Employment Discrimination – Spring 2016 – Veena Dubal – Zimmer 8th Edition
1.   Overview of anti-disc. laws and theories of equality.
A.      Federal Statutes Designed to Limit Workplace Disc.
                     i.            Title VII OF THE CIVIL RIGHTS act of 1964. (All races, including white)
                   ii.            Family and Medical Leave Act
                 iii.            Age Discrimination in Employment act of 1967: Doesn’t protect everyone, only meant to protect older workers from discrimination. (Different from title 7)
                 iv.            Americans with Disabilities Act 1990.
                   v.            CIVIL WAR RECONSTRUCTION STATUTE = 42 U.S.C. §1981: Equal protection under the law for all citizens. (All races, including white).
B.      Statutory interpretation: Understand how laws are interpreted and by whom.
                     i.            Relevant sources of Statutory Interpretation
                   ii.            How legislative, judicial, and administrative interpretations of federal employment discrimination law work together.
C.       First Day Readings
                     i.            Krieger: Content of our categories.
1.       Case of Salvadorian man who was treated differently than those of a different race. The employer stated he harbored no ill will and insisted that he was not racist, however the π was sure that his actions were motivated by race.
a.       Disperate Treatement analysis is based on the assumption that people are motivated because of the race of another. She questioned if discrimination manifests itself as intent or motive, or more just about assumptions we all have about certain types of people. Unconscious Bias.

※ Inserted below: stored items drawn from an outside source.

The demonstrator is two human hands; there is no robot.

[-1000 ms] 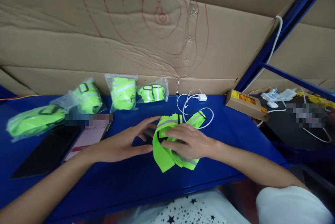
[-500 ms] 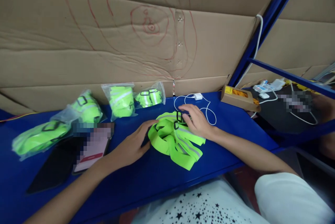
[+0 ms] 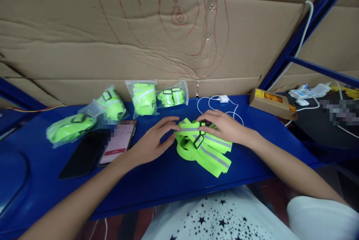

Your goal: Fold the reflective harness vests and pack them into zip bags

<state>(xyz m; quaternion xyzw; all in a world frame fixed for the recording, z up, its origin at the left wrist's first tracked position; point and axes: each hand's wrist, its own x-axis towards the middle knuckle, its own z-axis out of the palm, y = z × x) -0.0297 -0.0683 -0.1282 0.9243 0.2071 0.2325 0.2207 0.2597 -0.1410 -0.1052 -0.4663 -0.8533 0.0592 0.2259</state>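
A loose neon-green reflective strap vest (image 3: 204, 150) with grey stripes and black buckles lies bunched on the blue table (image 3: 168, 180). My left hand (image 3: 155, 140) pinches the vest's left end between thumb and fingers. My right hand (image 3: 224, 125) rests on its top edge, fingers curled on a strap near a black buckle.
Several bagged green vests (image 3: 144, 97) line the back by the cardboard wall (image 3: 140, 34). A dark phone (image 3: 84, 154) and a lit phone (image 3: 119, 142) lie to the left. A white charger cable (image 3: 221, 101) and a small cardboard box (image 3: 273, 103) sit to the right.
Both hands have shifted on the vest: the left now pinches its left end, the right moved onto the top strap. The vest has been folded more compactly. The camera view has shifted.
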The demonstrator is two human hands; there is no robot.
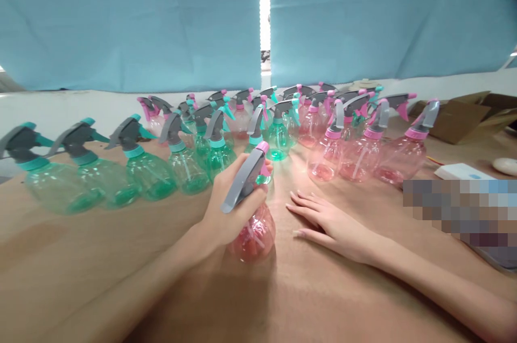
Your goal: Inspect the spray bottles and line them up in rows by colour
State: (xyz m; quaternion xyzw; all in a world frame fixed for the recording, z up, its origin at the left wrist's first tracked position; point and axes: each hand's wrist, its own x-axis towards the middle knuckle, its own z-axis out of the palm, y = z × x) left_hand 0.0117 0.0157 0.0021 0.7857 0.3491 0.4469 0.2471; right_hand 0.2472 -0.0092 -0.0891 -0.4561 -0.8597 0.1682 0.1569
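Observation:
A pink spray bottle (pixel 254 235) with a grey and pink trigger head is in front of me, and my left hand (pixel 234 197) is closed round its neck. My right hand (pixel 329 222) lies on the brown tabletop (pixel 323 300) to the right of that bottle, fingers stretched out and holding nothing. Just beyond the right hand stand pink spray bottles, the nearest being a pink bottle (pixel 325 157). Past my left hand is a row of green spray bottles, among them a green bottle (pixel 220 154). The fingertips of my left hand are partly hidden behind the trigger head.
More green bottles, such as the end one (pixel 60 181), line the left side. Mixed pink and green bottles stand at the back. On the right are a cardboard box (pixel 460 114), a white box (pixel 464 172) and a blurred-out patch. Blue curtains (pixel 129 20) hang behind.

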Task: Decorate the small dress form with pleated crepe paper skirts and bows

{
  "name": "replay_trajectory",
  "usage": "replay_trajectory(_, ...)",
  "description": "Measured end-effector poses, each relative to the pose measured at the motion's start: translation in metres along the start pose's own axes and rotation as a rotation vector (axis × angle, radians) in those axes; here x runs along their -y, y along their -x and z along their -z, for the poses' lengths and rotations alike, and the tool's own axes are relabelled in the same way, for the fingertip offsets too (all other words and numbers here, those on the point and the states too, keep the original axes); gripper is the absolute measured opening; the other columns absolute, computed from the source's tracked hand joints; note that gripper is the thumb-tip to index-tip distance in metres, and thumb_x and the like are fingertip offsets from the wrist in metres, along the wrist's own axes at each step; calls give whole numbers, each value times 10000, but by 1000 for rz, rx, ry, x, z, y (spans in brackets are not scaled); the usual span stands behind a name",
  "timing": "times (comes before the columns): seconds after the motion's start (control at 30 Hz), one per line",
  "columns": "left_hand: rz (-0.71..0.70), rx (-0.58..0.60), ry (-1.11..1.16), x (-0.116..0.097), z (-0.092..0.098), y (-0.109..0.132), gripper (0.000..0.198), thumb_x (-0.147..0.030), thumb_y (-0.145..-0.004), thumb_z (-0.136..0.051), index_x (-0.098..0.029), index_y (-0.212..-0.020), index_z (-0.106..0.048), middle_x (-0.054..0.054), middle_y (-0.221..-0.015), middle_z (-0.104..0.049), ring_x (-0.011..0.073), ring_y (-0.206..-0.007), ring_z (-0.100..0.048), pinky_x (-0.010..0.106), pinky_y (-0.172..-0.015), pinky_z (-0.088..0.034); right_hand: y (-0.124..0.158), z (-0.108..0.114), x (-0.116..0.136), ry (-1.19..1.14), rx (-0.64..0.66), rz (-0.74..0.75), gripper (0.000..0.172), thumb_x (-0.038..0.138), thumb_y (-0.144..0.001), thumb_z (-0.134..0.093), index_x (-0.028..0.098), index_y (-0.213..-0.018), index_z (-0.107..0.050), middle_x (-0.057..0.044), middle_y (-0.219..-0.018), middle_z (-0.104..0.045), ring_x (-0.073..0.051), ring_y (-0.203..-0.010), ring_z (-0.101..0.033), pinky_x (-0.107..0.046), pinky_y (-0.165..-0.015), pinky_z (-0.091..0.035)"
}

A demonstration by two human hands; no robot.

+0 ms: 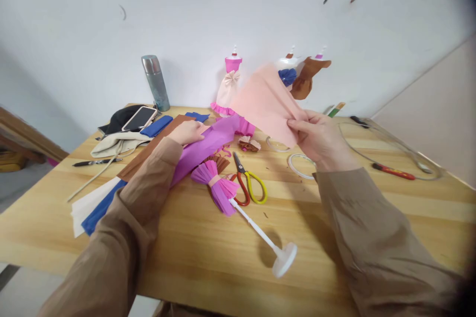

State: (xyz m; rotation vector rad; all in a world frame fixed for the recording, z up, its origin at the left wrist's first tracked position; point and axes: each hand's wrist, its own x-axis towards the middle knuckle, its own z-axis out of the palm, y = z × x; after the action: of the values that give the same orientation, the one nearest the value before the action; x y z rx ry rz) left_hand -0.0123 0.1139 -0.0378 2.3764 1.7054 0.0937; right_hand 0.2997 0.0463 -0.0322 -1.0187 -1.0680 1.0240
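My right hand (316, 133) pinches the lower right edge of a light pink crepe paper sheet (262, 101), which is raised above the table. My left hand (188, 132) is closed at the upper edge of a long purple crepe paper sheet (208, 146); its fingertips are partly hidden. Below lies a small dress form stand (256, 225) on its side, with a purple and pink pleated paper dress (217, 185) on its upper end. Scissors (247, 178) with red and yellow handles lie beside that dress, blades partly apart.
Brown paper (159, 143), a phone (140, 119), a pen (96, 162) and a metal flask (156, 84) are on the left. A pink dressed form (228, 84) stands by the wall. Tape rolls (301, 166) and a red-handled tool (393, 171) with a cable lie on the right.
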Motion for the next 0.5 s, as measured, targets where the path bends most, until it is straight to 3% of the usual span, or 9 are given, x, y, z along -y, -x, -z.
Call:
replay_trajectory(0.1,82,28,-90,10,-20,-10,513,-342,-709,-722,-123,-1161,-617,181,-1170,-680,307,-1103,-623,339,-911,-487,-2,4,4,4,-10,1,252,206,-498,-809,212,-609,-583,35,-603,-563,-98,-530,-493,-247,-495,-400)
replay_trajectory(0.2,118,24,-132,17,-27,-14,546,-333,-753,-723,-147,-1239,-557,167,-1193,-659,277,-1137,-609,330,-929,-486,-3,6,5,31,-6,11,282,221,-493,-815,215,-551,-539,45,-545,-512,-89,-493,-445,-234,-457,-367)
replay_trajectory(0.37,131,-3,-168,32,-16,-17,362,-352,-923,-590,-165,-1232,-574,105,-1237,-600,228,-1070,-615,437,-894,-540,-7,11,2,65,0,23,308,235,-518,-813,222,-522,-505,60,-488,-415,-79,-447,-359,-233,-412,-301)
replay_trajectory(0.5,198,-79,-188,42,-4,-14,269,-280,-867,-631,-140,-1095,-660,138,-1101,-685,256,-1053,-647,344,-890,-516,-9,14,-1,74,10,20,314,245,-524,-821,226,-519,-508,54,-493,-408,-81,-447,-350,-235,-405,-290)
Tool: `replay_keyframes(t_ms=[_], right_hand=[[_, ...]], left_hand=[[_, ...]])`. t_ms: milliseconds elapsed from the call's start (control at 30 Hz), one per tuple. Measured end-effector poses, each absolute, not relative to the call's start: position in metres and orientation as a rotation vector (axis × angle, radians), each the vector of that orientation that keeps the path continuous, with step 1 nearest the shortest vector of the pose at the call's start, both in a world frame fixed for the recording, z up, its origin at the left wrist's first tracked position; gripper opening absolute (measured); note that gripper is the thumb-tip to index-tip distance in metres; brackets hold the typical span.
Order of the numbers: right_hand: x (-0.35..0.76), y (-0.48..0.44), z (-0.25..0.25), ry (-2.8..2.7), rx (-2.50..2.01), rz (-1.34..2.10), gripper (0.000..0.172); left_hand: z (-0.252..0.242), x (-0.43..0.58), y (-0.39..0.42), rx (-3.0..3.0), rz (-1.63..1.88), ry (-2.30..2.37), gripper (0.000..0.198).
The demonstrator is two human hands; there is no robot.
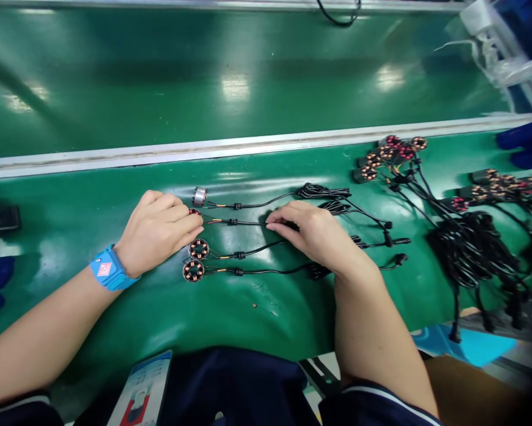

                                     i.        She suggests that a large number of biased employment decisions result not from discriminatory motivation, as current legal models presume, but from a variety of unintentional categorization-related judgment errors characterizing normal human cognitive functioning. Because of the lack of fit between the present disparate treatment model and the phenomenon it purports to represent, courts and litigants are presented with a confusing array of increasingly ill-defined and questionably premised analytical paradigms. Worse, as currently constructed, it may be exacerbating intergroup tensions and inflating both social and financial adjudication costs.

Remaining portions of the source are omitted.